Work to be completed: Down to the final line, write out the data below exactly.
*** Extracted material Section Begins ***
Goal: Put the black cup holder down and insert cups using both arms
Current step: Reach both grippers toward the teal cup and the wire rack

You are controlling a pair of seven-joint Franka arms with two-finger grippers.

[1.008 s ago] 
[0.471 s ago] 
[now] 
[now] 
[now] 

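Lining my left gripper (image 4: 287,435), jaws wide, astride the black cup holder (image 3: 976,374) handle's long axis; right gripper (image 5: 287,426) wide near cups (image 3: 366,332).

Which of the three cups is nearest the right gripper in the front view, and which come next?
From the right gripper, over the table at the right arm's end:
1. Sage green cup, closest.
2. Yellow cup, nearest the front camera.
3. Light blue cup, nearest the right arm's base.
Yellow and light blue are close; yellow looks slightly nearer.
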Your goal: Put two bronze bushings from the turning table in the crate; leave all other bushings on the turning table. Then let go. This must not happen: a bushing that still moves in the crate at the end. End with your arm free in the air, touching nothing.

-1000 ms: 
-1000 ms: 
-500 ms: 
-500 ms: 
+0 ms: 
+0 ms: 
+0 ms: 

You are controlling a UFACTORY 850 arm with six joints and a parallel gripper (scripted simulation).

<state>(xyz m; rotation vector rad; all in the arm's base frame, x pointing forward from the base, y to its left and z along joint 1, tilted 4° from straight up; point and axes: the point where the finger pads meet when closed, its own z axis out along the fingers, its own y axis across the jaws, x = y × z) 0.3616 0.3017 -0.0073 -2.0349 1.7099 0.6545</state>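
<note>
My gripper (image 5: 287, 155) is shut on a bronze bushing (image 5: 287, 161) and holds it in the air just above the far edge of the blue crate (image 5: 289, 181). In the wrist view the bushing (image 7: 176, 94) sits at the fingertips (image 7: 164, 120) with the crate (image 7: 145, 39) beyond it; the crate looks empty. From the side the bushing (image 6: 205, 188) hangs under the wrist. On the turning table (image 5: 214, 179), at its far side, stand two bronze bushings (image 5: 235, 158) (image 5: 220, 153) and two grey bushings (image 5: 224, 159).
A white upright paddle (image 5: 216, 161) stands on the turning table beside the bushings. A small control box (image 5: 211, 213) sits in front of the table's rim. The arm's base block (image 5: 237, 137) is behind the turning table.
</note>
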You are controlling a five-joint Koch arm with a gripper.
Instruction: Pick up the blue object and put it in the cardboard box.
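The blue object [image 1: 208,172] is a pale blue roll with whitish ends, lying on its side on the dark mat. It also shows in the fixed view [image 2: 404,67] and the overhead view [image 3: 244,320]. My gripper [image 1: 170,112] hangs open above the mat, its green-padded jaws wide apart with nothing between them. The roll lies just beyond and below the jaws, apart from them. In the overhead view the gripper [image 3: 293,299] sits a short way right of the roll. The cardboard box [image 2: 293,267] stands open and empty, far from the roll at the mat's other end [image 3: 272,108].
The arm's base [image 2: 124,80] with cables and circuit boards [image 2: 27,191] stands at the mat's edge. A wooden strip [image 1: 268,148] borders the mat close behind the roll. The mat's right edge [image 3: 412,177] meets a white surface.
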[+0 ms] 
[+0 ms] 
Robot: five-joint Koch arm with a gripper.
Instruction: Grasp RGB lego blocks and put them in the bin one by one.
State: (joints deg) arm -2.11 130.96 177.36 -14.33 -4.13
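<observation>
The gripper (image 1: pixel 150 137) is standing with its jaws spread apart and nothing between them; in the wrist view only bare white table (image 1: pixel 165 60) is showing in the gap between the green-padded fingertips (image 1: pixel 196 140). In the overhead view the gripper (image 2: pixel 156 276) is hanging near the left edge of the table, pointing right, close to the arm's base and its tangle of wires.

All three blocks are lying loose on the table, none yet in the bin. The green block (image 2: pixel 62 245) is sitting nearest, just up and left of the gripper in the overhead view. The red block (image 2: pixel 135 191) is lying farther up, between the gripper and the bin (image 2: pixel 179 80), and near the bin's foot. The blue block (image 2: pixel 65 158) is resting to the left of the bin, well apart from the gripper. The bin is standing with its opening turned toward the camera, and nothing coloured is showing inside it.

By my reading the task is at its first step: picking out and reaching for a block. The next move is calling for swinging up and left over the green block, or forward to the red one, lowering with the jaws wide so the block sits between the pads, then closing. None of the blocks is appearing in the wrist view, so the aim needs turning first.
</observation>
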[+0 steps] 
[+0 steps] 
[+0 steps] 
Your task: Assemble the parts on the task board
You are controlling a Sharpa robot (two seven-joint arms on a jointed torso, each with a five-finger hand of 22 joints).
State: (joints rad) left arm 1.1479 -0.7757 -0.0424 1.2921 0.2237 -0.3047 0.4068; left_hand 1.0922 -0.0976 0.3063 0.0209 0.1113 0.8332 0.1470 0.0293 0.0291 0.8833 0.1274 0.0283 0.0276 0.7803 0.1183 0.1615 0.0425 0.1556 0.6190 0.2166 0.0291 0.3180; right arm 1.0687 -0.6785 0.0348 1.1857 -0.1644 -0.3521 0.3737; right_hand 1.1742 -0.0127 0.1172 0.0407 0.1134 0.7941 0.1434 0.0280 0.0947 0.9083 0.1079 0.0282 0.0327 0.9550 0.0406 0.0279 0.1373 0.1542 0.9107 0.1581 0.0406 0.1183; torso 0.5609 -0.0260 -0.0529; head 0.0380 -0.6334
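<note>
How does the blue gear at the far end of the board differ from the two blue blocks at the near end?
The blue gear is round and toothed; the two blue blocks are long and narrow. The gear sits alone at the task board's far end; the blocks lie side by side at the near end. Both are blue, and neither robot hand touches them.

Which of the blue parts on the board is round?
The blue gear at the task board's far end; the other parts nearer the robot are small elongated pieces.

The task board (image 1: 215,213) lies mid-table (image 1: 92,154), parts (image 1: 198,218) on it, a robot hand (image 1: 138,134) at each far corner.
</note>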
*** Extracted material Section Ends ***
Result:
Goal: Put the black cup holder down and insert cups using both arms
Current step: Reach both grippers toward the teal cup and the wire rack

You are controlling a pair of seven-joint Franka arms with two-finger grippers.

[1.008 s ago] 
[0.471 s ago] 
[now] 
[now] 
[now] 

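Lining my left gripper (image 4: 287,435), jaws wide, astride the black cup holder (image 3: 976,374) handle's long axis; right gripper (image 5: 287,426) wide near cups (image 3: 366,332).

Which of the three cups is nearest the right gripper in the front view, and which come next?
From the right gripper, over the table at the right arm's end:
1. Sage green cup, closest.
2. Yellow cup, nearest the front camera.
3. Light blue cup, nearest the right arm's base.
Yellow and light blue are close; yellow looks slightly nearer.
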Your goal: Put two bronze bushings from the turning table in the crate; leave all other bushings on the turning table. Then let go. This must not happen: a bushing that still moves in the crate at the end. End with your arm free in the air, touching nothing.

-1000 ms: 
-1000 ms: 
-500 ms: 
-500 ms: 
+0 ms: 
+0 ms: 
+0 ms: 

You are controlling a UFACTORY 850 arm with six joints and a parallel gripper (scripted simulation).

<state>(xyz m; rotation vector rad; all in the arm's base frame, x pointing forward from the base, y to its left and z along joint 1, tilted 4° from straight up; point and axes: the point where the finger pads meet when closed, its own z axis out along the fingers, its own y axis across the jaws, x = y × z) 0.3616 0.3017 -0.0073 -2.0349 1.7099 0.6545</state>
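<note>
My gripper (image 5: 287, 155) is shut on a bronze bushing (image 5: 287, 161) and holds it in the air just above the far edge of the blue crate (image 5: 289, 181). In the wrist view the bushing (image 7: 176, 94) sits at the fingertips (image 7: 164, 120) with the crate (image 7: 145, 39) beyond it; the crate looks empty. From the side the bushing (image 6: 205, 188) hangs under the wrist. On the turning table (image 5: 214, 179), at its far side, stand two bronze bushings (image 5: 235, 158) (image 5: 220, 153) and two grey bushings (image 5: 224, 159).
A white upright paddle (image 5: 216, 161) stands on the turning table beside the bushings. A small control box (image 5: 211, 213) sits in front of the table's rim. The arm's base block (image 5: 237, 137) is behind the turning table.
</note>
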You are controlling a five-joint Koch arm with a gripper.
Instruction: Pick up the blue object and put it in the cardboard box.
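The blue object [image 1: 208,172] is a pale blue roll with whitish ends, lying on its side on the dark mat. It also shows in the fixed view [image 2: 404,67] and the overhead view [image 3: 244,320]. My gripper [image 1: 170,112] hangs open above the mat, its green-padded jaws wide apart with nothing between them. The roll lies just beyond and below the jaws, apart from them. In the overhead view the gripper [image 3: 293,299] sits a short way right of the roll. The cardboard box [image 2: 293,267] stands open and empty, far from the roll at the mat's other end [image 3: 272,108].
The arm's base [image 2: 124,80] with cables and circuit boards [image 2: 27,191] stands at the mat's edge. A wooden strip [image 1: 268,148] borders the mat close behind the roll. The mat's right edge [image 3: 412,177] meets a white surface.
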[+0 ms] 
[+0 ms] 
Robot: five-joint Koch arm with a gripper.
Instruction: Grasp RGB lego blocks and put them in the bin one by one.
State: (joints deg) arm -2.11 130.96 177.36 -14.33 -4.13
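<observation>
The gripper (image 1: pixel 150 137) is standing with its jaws spread apart and nothing between them; in the wrist view only bare white table (image 1: pixel 165 60) is showing in the gap between the green-padded fingertips (image 1: pixel 196 140). In the overhead view the gripper (image 2: pixel 156 276) is hanging near the left edge of the table, pointing right, close to the arm's base and its tangle of wires.

All three blocks are lying loose on the table, none yet in the bin. The green block (image 2: pixel 62 245) is sitting nearest, just up and left of the gripper in the overhead view. The red block (image 2: pixel 135 191) is lying farther up, between the gripper and the bin (image 2: pixel 179 80), and near the bin's foot. The blue block (image 2: pixel 65 158) is resting to the left of the bin, well apart from the gripper. The bin is standing with its opening turned toward the camera, and nothing coloured is showing inside it.

By my reading the task is at its first step: picking out and reaching for a block. The next move is calling for swinging up and left over the green block, or forward to the red one, lowering with the jaws wide so the block sits between the pads, then closing. None of the blocks is appearing in the wrist view, so the aim needs turning first.
</observation>
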[+0 steps] 
[+0 steps] 
[+0 steps] 
Your task: Assemble the parts on the task board
You are controlling a Sharpa robot (two seven-joint arms on a jointed torso, each with a five-finger hand of 22 joints).
State: (joints rad) left arm 1.1479 -0.7757 -0.0424 1.2921 0.2237 -0.3047 0.4068; left_hand 1.0922 -0.0976 0.3063 0.0209 0.1113 0.8332 0.1470 0.0293 0.0291 0.8833 0.1274 0.0283 0.0276 0.7803 0.1183 0.1615 0.0425 0.1556 0.6190 0.2166 0.0291 0.3180; right arm 1.0687 -0.6785 0.0348 1.1857 -0.1644 -0.3521 0.3737; right_hand 1.1742 -0.0127 0.1172 0.0407 0.1134 0.7941 0.1434 0.0280 0.0947 0.9083 0.1079 0.0282 0.0327 0.9550 0.0406 0.0279 0.1373 0.1542 0.9107 0.1581 0.0406 0.1183; torso 0.5609 -0.0260 -0.0529; head 0.0380 -0.6334
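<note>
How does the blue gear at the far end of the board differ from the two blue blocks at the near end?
The blue gear is round and toothed; the two blue blocks are long and narrow. The gear sits alone at the task board's far end; the blocks lie side by side at the near end. Both are blue, and neither robot hand touches them.

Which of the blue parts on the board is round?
The blue gear at the task board's far end; the other parts nearer the robot are small elongated pieces.

The task board (image 1: 215,213) lies mid-table (image 1: 92,154), parts (image 1: 198,218) on it, a robot hand (image 1: 138,134) at each far corner.
</note>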

Nothing more belongs to this exercise.